Component governance lifecycle — multi-team approval model

01

Component request

Author need identified

02

Architecture review

Reuse vs build decision

03

Policy definition

Governance constraints authored

04

a11y validation

NVDA · VoiceOver · axe-core

05

Staging sign-off

BU lead + QA approval

06

Production deploy

Zero-regression release

Component modernization lifecycle — categorize before executing

The most consequential decision: the delegation pattern as the standard modernization approach. New components wrap existing ones rather than replacing them. Authored content continues resolving correctly through the delegation chain. Authors experience no disruption. QA validates new behavior against existing content without migration.

Key decisions

Challenge → Decision → Outcome

Challenge

Decision

Outcome

200+ live templates that couldn't be frozen or migrated

Delegation pattern — new components wrap existing, content resolves through chain

Backward-compatible rollout

zero content migration required

ClientLib categories organized by business unit, producing non-deterministic loading

Reorganize by architectural role — base, components, page-type overrides

Deterministic CSS loading order independent of business unit

Three teams with independent delivery cadences and sign-off requirements

Cross-BU governance process — component review, staging validation, BU sign-off

Standard process for all shared component changes

onboarding reduced from weeks to days

Legacy and modernized components co-existing on same pages

Strict category scoping — each component version in isolated ClientLib category

No cascade collisions between component generations

Decision

Delegation pattern as the default modernization approach

Existing content authored against original component properties continues resolving correctly through the delegation chain. Authors experience no disruption. QA validates new behavior against existing authored content without requiring content migration at scale.

Alternative: Full replacement with content migration. Rejected due to scale (200+ templates), live-system risk, and multi-team coordination complexity.

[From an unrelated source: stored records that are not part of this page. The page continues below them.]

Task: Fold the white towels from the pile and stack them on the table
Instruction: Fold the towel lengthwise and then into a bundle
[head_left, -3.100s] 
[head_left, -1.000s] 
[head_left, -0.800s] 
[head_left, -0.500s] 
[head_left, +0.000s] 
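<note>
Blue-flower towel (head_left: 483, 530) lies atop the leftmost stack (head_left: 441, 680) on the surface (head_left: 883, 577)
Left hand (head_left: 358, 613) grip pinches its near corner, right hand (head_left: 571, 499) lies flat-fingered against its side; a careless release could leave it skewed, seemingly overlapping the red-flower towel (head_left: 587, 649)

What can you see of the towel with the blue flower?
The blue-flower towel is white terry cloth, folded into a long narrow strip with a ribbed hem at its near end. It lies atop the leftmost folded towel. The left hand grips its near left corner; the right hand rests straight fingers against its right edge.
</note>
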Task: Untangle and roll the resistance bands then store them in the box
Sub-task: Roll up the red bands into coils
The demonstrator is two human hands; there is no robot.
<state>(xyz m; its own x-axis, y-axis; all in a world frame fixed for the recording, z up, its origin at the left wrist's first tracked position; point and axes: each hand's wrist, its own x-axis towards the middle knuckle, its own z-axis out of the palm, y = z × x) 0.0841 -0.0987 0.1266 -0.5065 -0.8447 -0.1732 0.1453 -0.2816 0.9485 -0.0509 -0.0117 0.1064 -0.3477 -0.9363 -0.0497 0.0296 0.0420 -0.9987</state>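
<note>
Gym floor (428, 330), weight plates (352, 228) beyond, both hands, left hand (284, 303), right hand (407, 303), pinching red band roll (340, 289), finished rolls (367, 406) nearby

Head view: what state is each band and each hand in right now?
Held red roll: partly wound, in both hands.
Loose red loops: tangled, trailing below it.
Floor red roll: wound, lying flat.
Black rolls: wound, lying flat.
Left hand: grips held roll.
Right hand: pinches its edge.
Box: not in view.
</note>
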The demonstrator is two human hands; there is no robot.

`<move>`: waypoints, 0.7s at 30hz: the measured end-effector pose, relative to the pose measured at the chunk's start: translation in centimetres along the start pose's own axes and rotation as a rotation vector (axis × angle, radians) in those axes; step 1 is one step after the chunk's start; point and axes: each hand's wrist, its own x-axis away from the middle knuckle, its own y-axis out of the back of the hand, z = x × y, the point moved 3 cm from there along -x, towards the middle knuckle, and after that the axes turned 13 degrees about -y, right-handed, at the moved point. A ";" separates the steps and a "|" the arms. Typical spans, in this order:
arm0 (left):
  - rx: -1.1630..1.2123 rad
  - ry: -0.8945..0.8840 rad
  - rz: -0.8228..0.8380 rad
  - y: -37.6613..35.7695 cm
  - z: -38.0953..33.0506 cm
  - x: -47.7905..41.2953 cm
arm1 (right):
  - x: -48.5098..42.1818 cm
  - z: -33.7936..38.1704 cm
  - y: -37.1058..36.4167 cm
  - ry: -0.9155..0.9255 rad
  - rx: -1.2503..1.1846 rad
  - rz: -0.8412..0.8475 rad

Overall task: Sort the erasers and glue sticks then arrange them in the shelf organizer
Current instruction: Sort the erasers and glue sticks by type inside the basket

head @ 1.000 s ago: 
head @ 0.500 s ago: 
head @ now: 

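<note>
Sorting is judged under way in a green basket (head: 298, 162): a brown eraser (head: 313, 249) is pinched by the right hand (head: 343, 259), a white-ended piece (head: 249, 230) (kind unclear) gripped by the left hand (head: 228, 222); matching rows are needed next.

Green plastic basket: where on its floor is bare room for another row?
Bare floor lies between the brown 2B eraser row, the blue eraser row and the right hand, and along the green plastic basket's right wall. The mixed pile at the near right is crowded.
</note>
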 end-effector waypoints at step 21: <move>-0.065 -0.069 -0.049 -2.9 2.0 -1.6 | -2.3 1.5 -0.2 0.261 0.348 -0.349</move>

Tradeoff: Delegation chains add rendering complexity and a longer dependency graph to reason about. Worth it for the backward compatibility guarantee.

Outcomes

New component development became faster because the delegation pattern and reorganized ClientLib structure gave engineers a clear, consistent scaffold.

200+

Templates modernized

0

Production regressions

None

Delivery freeze required

Days

New engineer onboarding time

The cross-BU governance process established during this project became the standard process for all subsequent shared component changes. The incremental approach created a repeatable pattern — not a one-time migration.

Reflection

Instrument before optimizing. We had no usage telemetry before beginning. Knowing which components were actively used, and in which template configurations, would have let us sequence the work by actual risk rather than estimated risk — a meaningful difference when you're committing to zero regressions.

Start ClientLib reorganization earlier. Running it in parallel with component modernization created unnecessary uncertainty. The CSS loading instability introduced ambiguity into component QA — you couldn't always tell if a visual regression was a component issue or a cascade issue. Resolving the dependency graph first would have made every subsequent validation step faster and cleaner.